What is needed >> Among the lines below, copy exactly those from the one with "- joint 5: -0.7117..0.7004" through the one with "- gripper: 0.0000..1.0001", counting both ends.

--------------------

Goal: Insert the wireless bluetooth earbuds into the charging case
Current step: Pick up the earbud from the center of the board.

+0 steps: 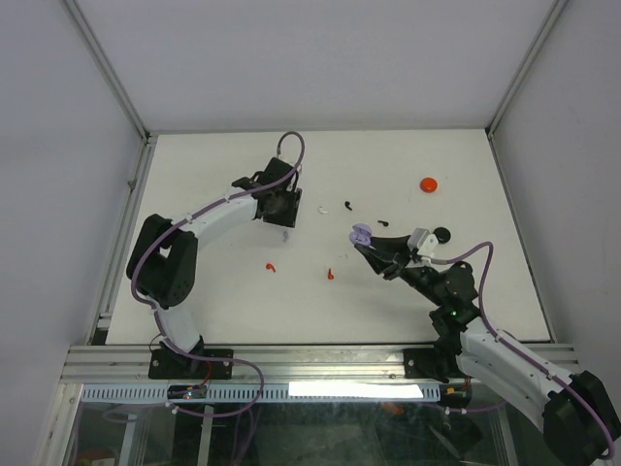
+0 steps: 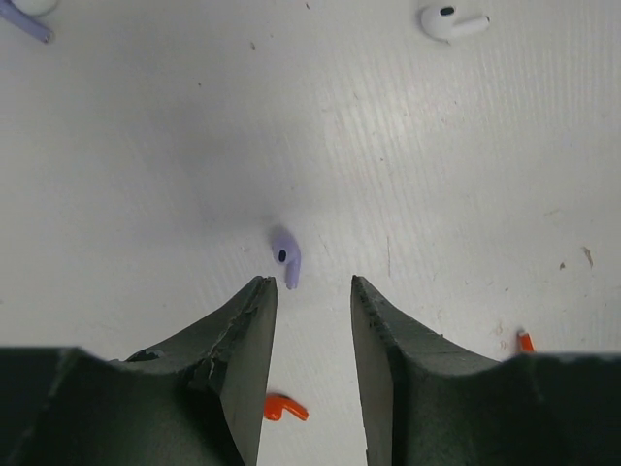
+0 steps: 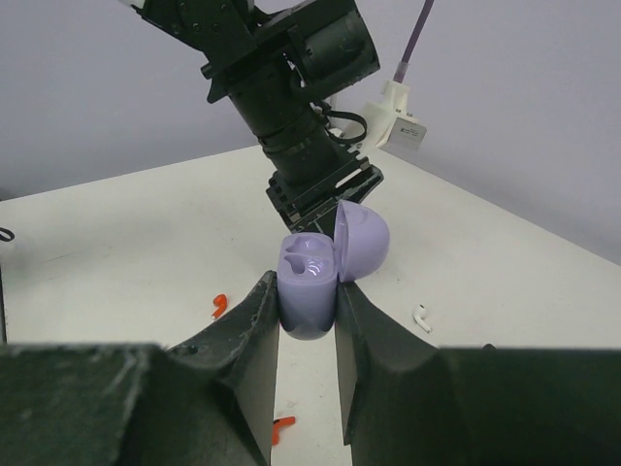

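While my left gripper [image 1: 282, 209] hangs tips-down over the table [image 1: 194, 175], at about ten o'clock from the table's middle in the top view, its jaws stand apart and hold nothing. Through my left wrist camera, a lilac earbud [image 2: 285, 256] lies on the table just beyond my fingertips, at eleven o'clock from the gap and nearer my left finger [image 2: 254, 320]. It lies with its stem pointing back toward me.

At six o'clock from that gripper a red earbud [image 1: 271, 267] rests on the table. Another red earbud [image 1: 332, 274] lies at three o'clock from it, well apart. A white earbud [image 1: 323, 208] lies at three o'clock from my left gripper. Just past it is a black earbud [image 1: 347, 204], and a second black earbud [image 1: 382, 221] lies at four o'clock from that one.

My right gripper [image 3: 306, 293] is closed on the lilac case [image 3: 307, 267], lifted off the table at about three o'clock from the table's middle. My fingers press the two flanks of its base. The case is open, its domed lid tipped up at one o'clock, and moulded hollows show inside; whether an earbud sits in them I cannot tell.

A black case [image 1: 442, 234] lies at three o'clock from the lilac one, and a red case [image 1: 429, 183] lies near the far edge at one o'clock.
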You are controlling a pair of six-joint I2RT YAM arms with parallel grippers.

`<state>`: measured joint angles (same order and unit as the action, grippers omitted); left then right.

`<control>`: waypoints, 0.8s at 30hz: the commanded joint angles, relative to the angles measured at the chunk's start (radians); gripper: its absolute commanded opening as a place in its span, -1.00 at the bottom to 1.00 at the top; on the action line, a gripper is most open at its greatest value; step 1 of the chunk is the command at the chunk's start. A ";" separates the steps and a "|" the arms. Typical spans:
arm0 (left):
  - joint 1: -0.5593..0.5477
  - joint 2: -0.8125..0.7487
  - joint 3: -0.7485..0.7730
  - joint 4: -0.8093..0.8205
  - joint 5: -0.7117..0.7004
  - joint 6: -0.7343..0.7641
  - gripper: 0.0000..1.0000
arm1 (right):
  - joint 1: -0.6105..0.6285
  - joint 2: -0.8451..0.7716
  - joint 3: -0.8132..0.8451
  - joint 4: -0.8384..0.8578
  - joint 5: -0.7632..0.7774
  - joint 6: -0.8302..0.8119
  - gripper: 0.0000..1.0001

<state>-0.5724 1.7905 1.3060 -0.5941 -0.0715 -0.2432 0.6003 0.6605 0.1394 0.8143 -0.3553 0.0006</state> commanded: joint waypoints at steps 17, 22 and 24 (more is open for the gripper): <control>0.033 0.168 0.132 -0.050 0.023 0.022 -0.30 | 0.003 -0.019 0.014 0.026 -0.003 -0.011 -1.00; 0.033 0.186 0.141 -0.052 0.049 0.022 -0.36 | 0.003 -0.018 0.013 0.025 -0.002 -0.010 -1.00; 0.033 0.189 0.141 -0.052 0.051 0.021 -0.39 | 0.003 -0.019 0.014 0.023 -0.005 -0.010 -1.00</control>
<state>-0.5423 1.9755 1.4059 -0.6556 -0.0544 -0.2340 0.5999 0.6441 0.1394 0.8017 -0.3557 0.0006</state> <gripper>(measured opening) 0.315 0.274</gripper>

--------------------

Result >>
  - joint 5: -0.7117..0.7004
  - joint 6: -0.7343..0.7641
  - gripper: 0.0000..1.0000
arm1 (right):
  - joint 1: -0.6105..0.6285
  - joint 2: -0.8451..0.7716
  - joint 3: -0.8132..0.8451
  - joint 4: -0.8384..0.8578
  - joint 5: -0.7632..0.7774
  - joint 6: -0.8302..0.8119
  - gripper: 0.0000..1.0001

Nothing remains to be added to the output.